Черемшанов прочитал напечатанное в два столбца описание их подвига, сказал серьезно:
— Что ж… Изложено живо. Правда, изрядно приукрашено, а в общем все правильно, как было.
— Правильно?! — негодующе воскликнул Славик. — «Рискуя здоровьем и самой жизнью…» Как будто вы на курорт приехали… Может быть, насморком вы и рисковали, а насчет жизни товарищ явно перегнул. А написал так, будто вы гору своротили… только одни действовали… А где же остальные? Кукушкин, рабочие? Явный бум, товарищи!
— Посылай опровержение, — усмехаясь, посоветовал Саша.
— Зачем мне посылать? Не обо мне написали, — поджал губы Славик. — Значит, лестно все-таки читать это восхваление? Лестно, да?
— Ну чего ты пристал, — отмахнулся Черемшанов. — Лестно, лестно… При чем тут мы, если о нас написали?.. Вот пусть Максим почитает.
Максим нехотя взял газетный листок, небрежно пробежал глазами.
— Ну как? Лестно? — подступил к нему Стрепетов. — Так небось и возносишься к небесам на крыльях?
— Пошел к черту! Я это на свой счет не принимаю, — холодно отпарировал Максим.
— Не принимаешь? Ну и врешь!
Максим пожал плечами, глаза его сердито сузились:
— Хочешь знать, что я об этом думаю? Изволь. Почему этот корреспондент не спросил меня, что я в то время чувствовал, о чем думал? Почему не написал, как позорно я убежал сначала из котлована, испугался, как самый ничтожный трус. Как тщеславно думал только о своем пупе, что вот-де сам управлюсь с прорывом и этим выдвинусь? Пусть бы написал, как меня Федотыч крыл… Я так считаю, — продолжал самообличение Максим, — рано обо мне так писать… Рано. О Сашке, может быть, и нужно, а обо мне не нужно. Далеко мне еще до героизма. Я только когда в эту лужу садился, почувствовал, что начал понимать свой долг. Мне было обидно за себя, и я сел в ту прорву. Какой же это подвиг?
— Ну, это ты принижаешь себя, — возразил Черемшанов. — Какое дело корреспонденту, что ты там до этого думал. Ты первый кинулся в прорыв? Кинулся. Ты совершил поступок, достойный подражания? Совершил. И корреспондент этот факт описал… И сделал он это не столько для нас лично, сколько для тех, кто приезжает сюда, как на прогулку, и остерегается лишний раз по грязи ступить…

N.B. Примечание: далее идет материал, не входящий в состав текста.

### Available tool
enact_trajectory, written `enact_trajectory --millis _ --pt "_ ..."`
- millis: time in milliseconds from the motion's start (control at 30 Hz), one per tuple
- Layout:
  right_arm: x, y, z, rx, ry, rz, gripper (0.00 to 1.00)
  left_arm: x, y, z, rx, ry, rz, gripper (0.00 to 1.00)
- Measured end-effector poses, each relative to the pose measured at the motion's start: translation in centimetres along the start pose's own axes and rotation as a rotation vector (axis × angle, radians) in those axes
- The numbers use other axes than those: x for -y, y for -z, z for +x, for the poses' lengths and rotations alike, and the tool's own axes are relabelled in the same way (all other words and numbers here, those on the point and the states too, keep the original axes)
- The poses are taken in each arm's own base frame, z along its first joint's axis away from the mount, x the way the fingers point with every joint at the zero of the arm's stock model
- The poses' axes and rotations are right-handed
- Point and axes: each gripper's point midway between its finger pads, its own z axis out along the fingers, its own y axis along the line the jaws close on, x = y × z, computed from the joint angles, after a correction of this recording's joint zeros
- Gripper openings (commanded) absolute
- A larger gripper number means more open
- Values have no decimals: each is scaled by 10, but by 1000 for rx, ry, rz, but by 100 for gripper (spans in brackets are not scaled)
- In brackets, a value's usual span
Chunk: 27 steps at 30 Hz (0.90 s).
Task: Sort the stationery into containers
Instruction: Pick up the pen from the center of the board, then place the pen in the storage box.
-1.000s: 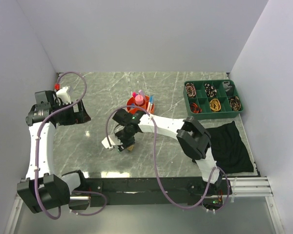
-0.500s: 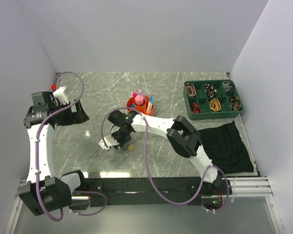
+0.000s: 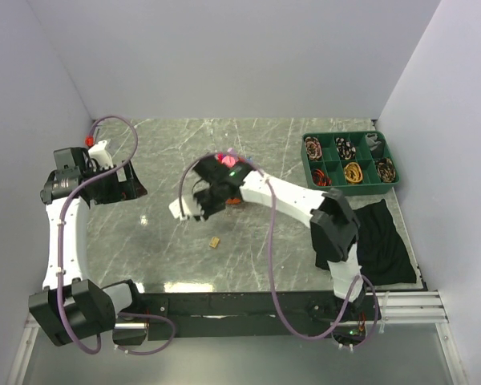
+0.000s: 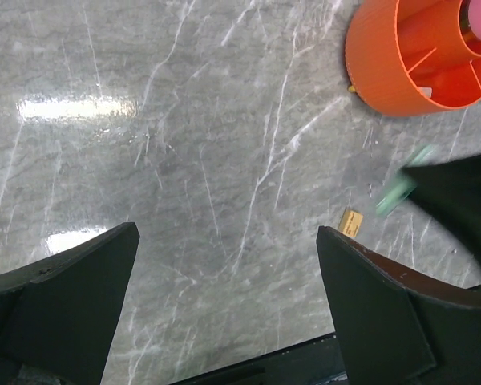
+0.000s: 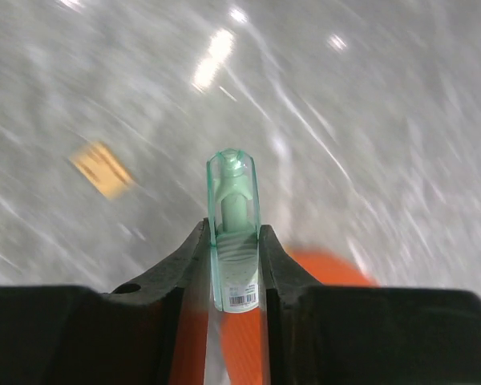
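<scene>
Orange pot (image 5: 330, 271) half-hidden behind right claw (image 5: 233, 241) gripping clip (image 5: 232, 192).

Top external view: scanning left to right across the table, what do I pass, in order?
Left gripper → small flat yellow eraser → green plastic compartment tray. Left out because they overlap these: right gripper holding a translucent green clip, round orange plastic pot, black cloth.

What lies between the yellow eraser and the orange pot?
The right end effector, holding a green clip, hangs over that stretch in the top view.
</scene>
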Motion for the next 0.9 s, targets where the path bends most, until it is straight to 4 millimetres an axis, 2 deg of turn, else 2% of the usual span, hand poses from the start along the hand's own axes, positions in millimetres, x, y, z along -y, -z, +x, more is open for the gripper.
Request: enact_trajectory --millis 100,167,300,400,433,567,633,900 --pt "26 26 19 -28 -60 87 0 -2 -3 -4 2 1 -1 99" --pt "40 38 39 -56 -108 137 0 -2 -4 -8 12 4 -1 100" --pt "56 56 77 -112 -191 198 0 -2 -4 -16 35 11 -3 100" --pt "58 60 97 -145 -236 211 4 -3 -4 -16 37 21 -5 99" --pt "58 59 100 -151 -242 211 6 -3 -3 -17 38 23 -6 99" --pt "55 51 105 -167 -261 198 34 -5 -3 -17 39 28 -9 100" --pt "54 50 104 -171 -274 199 41 -5 -3 -17 40 29 -10 99" --pt "54 46 93 -163 -305 213 50 -5 -3 -17 41 30 -9 100"
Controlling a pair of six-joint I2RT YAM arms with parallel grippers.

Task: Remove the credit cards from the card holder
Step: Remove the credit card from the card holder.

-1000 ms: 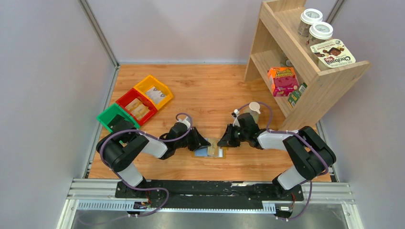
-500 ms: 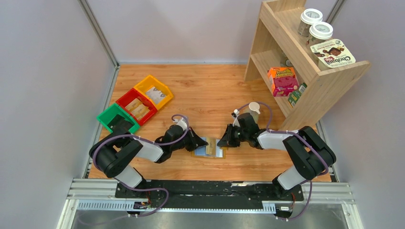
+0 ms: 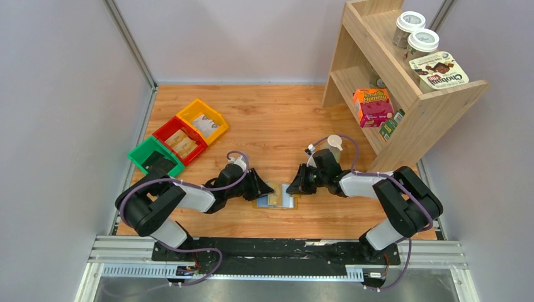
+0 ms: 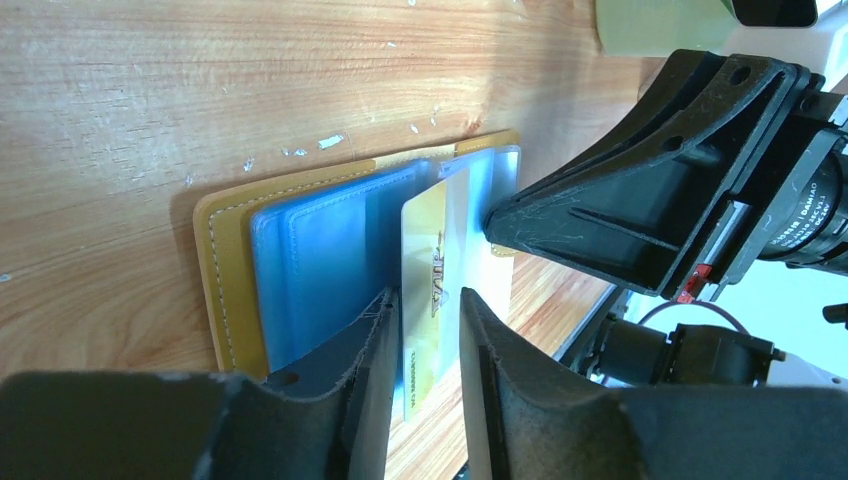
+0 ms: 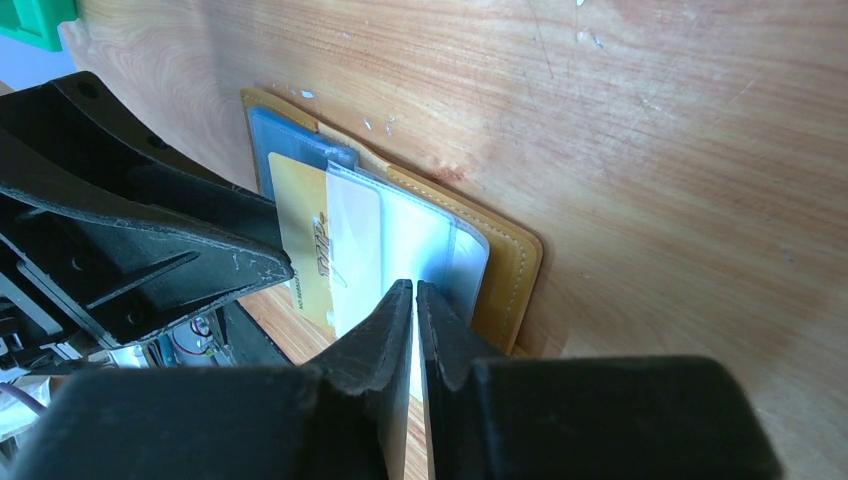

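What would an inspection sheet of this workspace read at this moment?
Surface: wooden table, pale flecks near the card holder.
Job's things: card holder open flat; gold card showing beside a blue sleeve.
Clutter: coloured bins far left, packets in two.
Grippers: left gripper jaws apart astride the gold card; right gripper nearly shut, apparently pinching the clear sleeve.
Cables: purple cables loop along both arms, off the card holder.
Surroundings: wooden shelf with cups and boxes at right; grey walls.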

— Так ты и критикуй тех, — поморщился Славик и кинул газету на стол. — Где же тут логика?
— Ты возражаешь, что про нас с Максимом написали? — насмешливо спросил Черемшанов.
Славик покраснел, ожесточенно провел ладонью по редеющим волосам, сказал:
— А ну вас… Пусть хоть на мраморную доску золотыми буквами вас заносят — мне-то что…

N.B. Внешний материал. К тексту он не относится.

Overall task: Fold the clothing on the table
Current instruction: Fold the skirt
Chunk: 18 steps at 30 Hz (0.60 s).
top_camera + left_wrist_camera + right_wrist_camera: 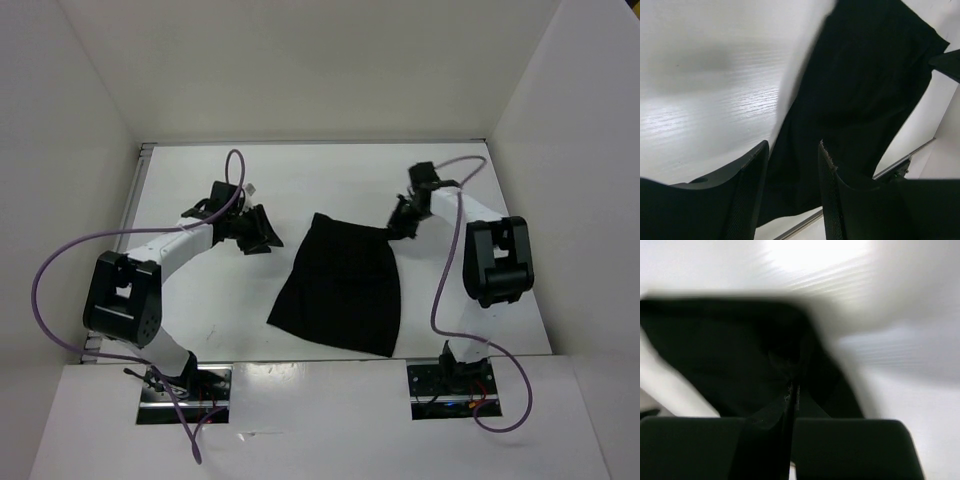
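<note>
Two grippers sit at one garment. The left gripper (262, 238) is partly open and holds nothing, its jaws apart above the bare table (330, 180). The clothing (340, 290) lies flat just ahead of its tips. The right gripper (403, 225) is closed tight, pinching the clothing's far corner, with the cloth spreading out beyond its tips.

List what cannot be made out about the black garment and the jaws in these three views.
- Top view: what kind of garment the clothing is; it is plain black and no detail shows.
- Right wrist view: whether the shut right jaws pinch it; blur smears the fabric, and from above the jaws themselves cover that corner.
- Left wrist view: part of the clothing's lower edge, hidden behind the open left jaws.
</note>
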Each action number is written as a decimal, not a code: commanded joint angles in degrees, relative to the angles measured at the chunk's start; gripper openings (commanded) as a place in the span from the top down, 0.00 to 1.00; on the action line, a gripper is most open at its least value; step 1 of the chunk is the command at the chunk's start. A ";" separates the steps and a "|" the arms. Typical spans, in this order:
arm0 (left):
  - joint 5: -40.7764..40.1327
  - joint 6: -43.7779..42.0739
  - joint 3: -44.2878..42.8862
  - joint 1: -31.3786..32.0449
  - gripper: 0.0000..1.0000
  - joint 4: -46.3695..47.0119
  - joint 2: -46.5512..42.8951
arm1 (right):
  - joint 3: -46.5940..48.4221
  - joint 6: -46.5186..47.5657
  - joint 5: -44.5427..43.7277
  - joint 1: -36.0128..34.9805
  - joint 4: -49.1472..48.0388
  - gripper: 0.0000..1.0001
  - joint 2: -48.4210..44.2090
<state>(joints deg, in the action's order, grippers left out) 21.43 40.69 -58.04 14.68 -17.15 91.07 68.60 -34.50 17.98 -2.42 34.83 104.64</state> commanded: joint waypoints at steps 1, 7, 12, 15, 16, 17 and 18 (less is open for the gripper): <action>1.17 -0.35 -2.34 -2.10 0.48 1.86 -2.19 | 11.97 0.66 0.82 -15.22 4.00 1.00 -5.32; -2.09 0.18 -1.64 -9.57 0.48 -1.13 -8.80 | 19.83 -2.05 16.21 -27.13 1.04 1.00 -16.03; -0.25 -0.95 0.20 -12.48 0.47 -1.66 -10.03 | 6.04 -3.29 19.38 -9.32 -1.68 1.00 -17.28; 0.98 -0.96 0.74 -13.01 0.47 -1.66 -10.03 | 1.37 -2.15 17.89 -3.84 -3.01 1.00 -11.49; 0.98 -0.96 1.35 -13.01 0.47 -1.66 -10.03 | 0.67 -2.15 17.88 -1.04 -4.40 1.00 -9.82; 0.98 -0.96 1.35 -13.01 0.47 -1.66 -10.03 | 0.05 -1.63 17.88 0.29 -5.11 1.00 -8.07; 0.98 -0.96 1.35 -13.01 0.47 -1.66 -10.03 | 0.04 -1.62 16.58 1.35 -5.12 1.00 -4.48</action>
<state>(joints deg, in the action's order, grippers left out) 21.56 40.64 -57.45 2.13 -18.35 81.73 71.55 -36.40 34.83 -2.81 29.54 94.04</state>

В эту минуту в дверь постучали.
— Входи без доклада! — крикнул Черемшанов и осекся: на пороге стоял Березов.
— Не помешал? — спросил он. — Зашел проведать.
Саша и Славик кинулись подавать стул.
— Ничего, ничего… Я ненадолго. Шел мимо — дай, думаю, зайду. Как вы тут?
Березов присел, снял фуражку, огляделся. Щетинистые, по-солдатски коротко стриженные, точно изморозью осыпанные волосы торчали ежиком. Березов пригладил усы, достал трубку, — туго стянутый мешочек с табаком.
— Не скучаете? — Кинул взгляд на газету, спросил: — Уже прочитали?
Молодые инженеры молчали. Славик, отдуваясь, тер плешинку.
— Что? Не понравилось?
Максим и Черемшанов переглянулись.
— Это я предложил написать. Так нужно, — сказал Березов.
— Разукрашено слишком… И обо мне неправда, — мрачно заметал Максим.
— Неправда?.. Гм… — Березов зажег трубку, потянул сухими, плотно сжатыми губами — в чубуке засипело. Крепкий, дерущий в горле дымок пополз по комнате. — Почему — неправда? — строго спросил он.
— Ну какой я герой?! — чуть ли не с возмущением произнес Максим.